“Voi… quanto ci mettete ad andare in aereo da Venezia a Vienna? Poco più di un’ora… mica tre ore e mezzo come ci ho messo io (anche se poi vi fanno aspettare due ore in aeroporto per i controlli, così siamo pari)… Quanto dobbiamo sembrarvi strani e temerari, noi, aviatori del 1918, che volavamo su quegli aeroplani di legno e tela, con motori rudimentali, sempre sul punto di guastarsi o di surriscaldarsi, senza navigatore… Anzi, no, il navigatore ero io, però non avevo mica “google map” da consultare, ma una cartina geografica come quella che potreste strappare dall’atlante di vostro figlio…”

 

Così, dialogando in tono un po’ scanzonato con il pubblico, comincia la visita animata “Il sogno del Vate” che Alessandra Brocadello e Carlo Bertinelli hanno tratto dallo spettacolo messo in scena a San Pelagio il 9 agosto 2018, data esatta del centenario del celebre raid.
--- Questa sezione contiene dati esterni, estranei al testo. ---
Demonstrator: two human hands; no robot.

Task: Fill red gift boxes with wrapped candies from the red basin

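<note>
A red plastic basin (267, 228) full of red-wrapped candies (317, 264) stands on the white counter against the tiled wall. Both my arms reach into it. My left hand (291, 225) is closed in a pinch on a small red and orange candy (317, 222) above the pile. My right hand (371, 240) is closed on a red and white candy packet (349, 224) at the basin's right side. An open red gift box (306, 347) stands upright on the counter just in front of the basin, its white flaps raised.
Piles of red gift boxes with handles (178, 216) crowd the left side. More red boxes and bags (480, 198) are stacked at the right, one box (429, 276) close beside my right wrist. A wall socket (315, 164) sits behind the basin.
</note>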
A condurre il pubblico nelle sale del Museo del volo e dello spazio (particolarmente suggestive la Sala delle Mongolfiere e la sala dell’ultimo “briefing” tra gli undici protagonisti dell’impresa) sono due fantasmi: quello del Vate, ovviamente, e quello di Olga Brunner Levi, la “Venturina”, musicista triestina che visse con il poeta a Venezia un’intensa relazione sentimentale negli anni della guerra.

La visita coglie anche l’occasione dell’esposizione temporanea a San Pelagio del letto di d’Annunzio, che faceva parte dell’arredo della Casetta rossa veneziana, per rievocare la creazione del Notturno, l’opera che il poeta iniziò scrivendo al buio su striscioline di carta che la figlia Renata tentava poi di decifrare e trascrivere. Un’opera strettamente legata alle imprese aviatorie del letterato guerriero poiché evoca i piloti caduti che gli erano stati accanto, a cominciare dal tenente di vascello Giuseppe Miraglia, che portò d’Annunzio a sorvolare Trieste, dove lanciò messaggi di incoraggiamento e speranza.